Why Monitor Against Requests vs Limits?

  • Limits trigger OOM kills: When a container exceeds its memory limit, the kernel OOMKills it
  • Requests indicate expected usage: When actual usage significantly exceeds requests, it suggests:
    • Requests are undersized (scheduling problems)
    • Memory usage is growing unexpectedly (potential leaks)
    • Workload characteristics have changed

Monitoring against requests provides early warning before containers approach their limits and get killed. This is especially valuable for cost optimization and capacity planning.

Required Metrics Source: kube-state-metrics

kube-state-metrics provides metrics about OOMKills. This is an extremely common Kubernetes component that exposes pod and container state as Prometheus metrics.

Deployment: Most Kubernetes monitoring stacks (kube-prometheus-stack, etc.) include kube-state-metrics by default.

Verification:

# Check if kube-state-metrics is running
kubectl get pods -A | grep kube-state-metrics

# Verify OOM metrics are exposed
kubectl port-forward -n kube-system deployment/kube-state-metrics 8080:8080
curl http://localhost:8080/metrics | grep kube_pod_container_status_last_terminated_reason

Metrics for OOM Kill Detection

Reactive: Detecting OOM Kills

Primary metric (from kube-state-metrics):

kube_pod_container_status_last_terminated_reason{reason="OOMKilled"}

This metric indicates that a container's last termination was due to an OOM kill.

Labels:

  • namespace: Kubernetes namespace
  • pod: Pod name
  • container: Container name
  • reason: Termination reason (filter for "OOMKilled")

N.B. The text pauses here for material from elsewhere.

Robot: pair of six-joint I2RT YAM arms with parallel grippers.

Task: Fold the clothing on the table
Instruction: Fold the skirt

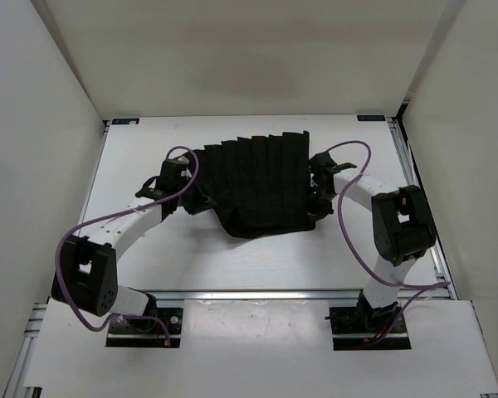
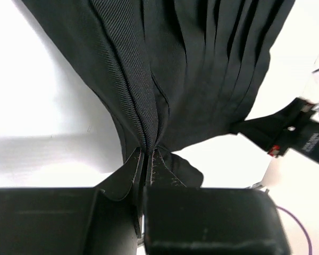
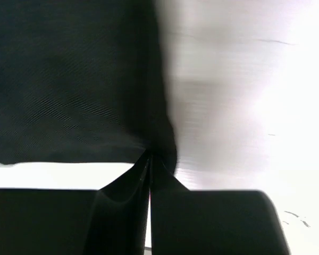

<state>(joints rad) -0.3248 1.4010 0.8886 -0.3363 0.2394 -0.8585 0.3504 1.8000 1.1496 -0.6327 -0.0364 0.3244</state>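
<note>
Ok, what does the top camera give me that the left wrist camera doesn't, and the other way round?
Top view only: the whole clothing spanning between the left gripper and the right gripper, plus the table out to its edges. Left wrist only: a close look at the left jaws pinched shut on a bunched fold at the fabric's edge, and its twill weave. Both: the black pleats over the white tabletop.
</note>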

Example query - Current OOMKilled containers:

kube_pod_container_status_last_terminated_reason{reason="OOMKilled"} == 1

Example query - OOM kill rate over time:

sum(rate(kube_pod_container_status_restarts_total[5m])) by (namespace, pod, container)
  and on(namespace, pod, container)
  kube_pod_container_status_last_terminated_reason{reason="OOMKilled"} == 1

Proactive: Memory Pressure Detection

Monitoring against requests (from cAdvisor/kubelet):

# Memory usage as percentage of request
(
  container_memory_working_set_bytes{container!="", container!="POD"}
  /
  kube_pod_container_resource_requests{resource="memory"}
) * 100

Key metrics:

  • container_memory_working_set_bytes: Actual memory usage (what Kubernetes uses for eviction decisions)
  • kube_pod_container_resource_requests{resource="memory"}: Memory request for the container

Why container_memory_working_set_bytes? This metric excludes cached data that can be evicted, representing the true memory pressure. It's the same metric Kubernetes uses for OOM decisions.